Treibsand: Die große Gefahr

Hast Du schon einmal im Treibsand gestanden? Vermutlich nicht – und dies lässt sich auch nicht trainieren. Du solltest also wissen, was passiert, wenn Du einmal mit Treibsand konfrontiert bist. Treibsand kann in zahlreichen Gebieten vorkommen, in denen Du nicht damit rechnest.

Treibsand: Ernstes Problem

Treibsand ist zunächst nicht so gefährlich, wie er oft dargestellt wird. Nicht immer wirst DU so schnell und tödlich versacken, wie es in Hollywood-Streifen gezeigt wird. Dennoch wird er zu einem ernsten Problem, schon, weil Du nicht weitergehen kannst.

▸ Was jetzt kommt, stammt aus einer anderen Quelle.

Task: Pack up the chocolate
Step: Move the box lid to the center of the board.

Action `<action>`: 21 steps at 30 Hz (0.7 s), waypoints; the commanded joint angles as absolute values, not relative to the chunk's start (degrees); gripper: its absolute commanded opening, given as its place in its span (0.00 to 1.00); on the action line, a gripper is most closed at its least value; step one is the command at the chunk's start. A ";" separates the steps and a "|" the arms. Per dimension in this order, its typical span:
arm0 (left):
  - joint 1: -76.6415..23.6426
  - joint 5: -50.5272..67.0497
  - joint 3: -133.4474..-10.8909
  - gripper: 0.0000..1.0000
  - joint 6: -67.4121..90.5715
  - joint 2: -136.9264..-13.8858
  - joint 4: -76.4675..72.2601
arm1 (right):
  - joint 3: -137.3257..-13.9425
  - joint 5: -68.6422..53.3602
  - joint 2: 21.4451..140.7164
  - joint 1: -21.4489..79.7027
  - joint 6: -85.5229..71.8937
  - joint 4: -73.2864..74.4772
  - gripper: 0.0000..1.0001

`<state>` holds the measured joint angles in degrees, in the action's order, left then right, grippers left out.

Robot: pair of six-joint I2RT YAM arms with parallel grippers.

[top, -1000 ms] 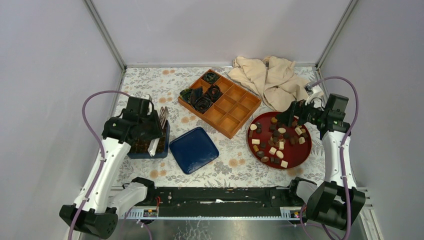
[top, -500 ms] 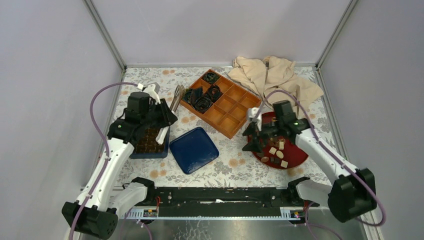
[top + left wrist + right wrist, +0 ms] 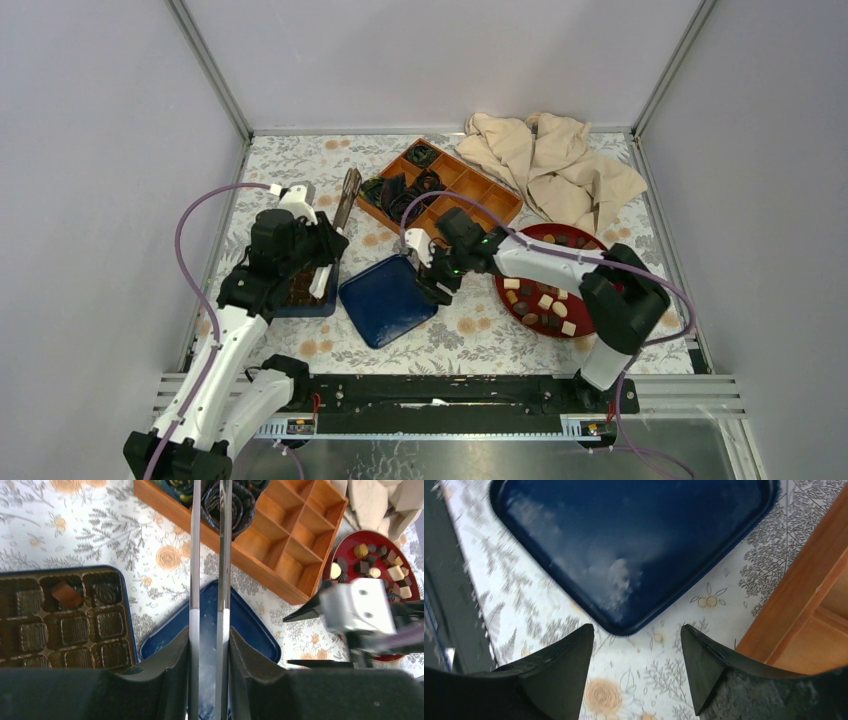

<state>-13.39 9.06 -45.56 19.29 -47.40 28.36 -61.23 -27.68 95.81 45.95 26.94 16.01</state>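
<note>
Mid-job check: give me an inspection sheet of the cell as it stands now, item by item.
Surface: floral tablecloth, lying flat.
Job's things: chocolate mostly on the red plate; one piece sits in the blue tray; its other cells in view look empty.
Clutter: wooden box with black paper cups; blue lid between tray and plate; beige cloth at the far right.
Grippers: left gripper shut on tweezers pointing toward the wooden box; right gripper open, empty, above the blue lid's corner.
Cables: left arm's purple cable loops beside the arm; right arm's purple cable arcs over the wooden box.
Surroundings: grey walls, metal frame posts; nothing else seen.
</note>
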 commanded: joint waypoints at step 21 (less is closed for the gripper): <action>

– Sofern Du spürst, dass Du im Treibsand steckst, solltest Du unmittelbar alles, was Dich hindert und was Gewicht darstellst, weit wegwerfen. Die eiserne Regel: Du kannst nicht versinken (vollständig), wenn Du nicht strampelst oder noch schweres Material bei Dir hast.

– Schuhe hindern Dich, Vorsicht: Sie erzeugen Unterdruck, wenn Du sie ausziehst. Unterdruck wiederum macht es Dir fast unmöglich, Dich aus dem Wasser zu befreien.

– Sobald Du Dich im Sand nicht mehr richtig bewegen kannst, solltest Du Dich rückwärts bewegen. Du darfst keine Zeit verlieren, bis der Sand seine Wirkung entfaltet. Aber Vorsicht: Die Schritte sollten nur kurz sein. Ein großer Schritt führt dazu, dass das andere Bein belastet wird. Dieses wird im Zweifel noch einmal schneller versinken.

– Wenn Du Deine Füße nicht herausziehen kannst, lege Dich auf den Rücken. Das Gewicht wird auf eine wesentlich größere Fläche verteilt, der Druck lässt nach. Die Füße haben jetzt eine wesentlich geringere Kraft aufzuwenden, wenn es nach oben gehen soll.

– Sobald Du die Füße aus dem Sand genommen hast, kannst Du nicht aufstehen. Daher rolle Dich zur Seite weg, bis Du den Treibsand verlassen hast.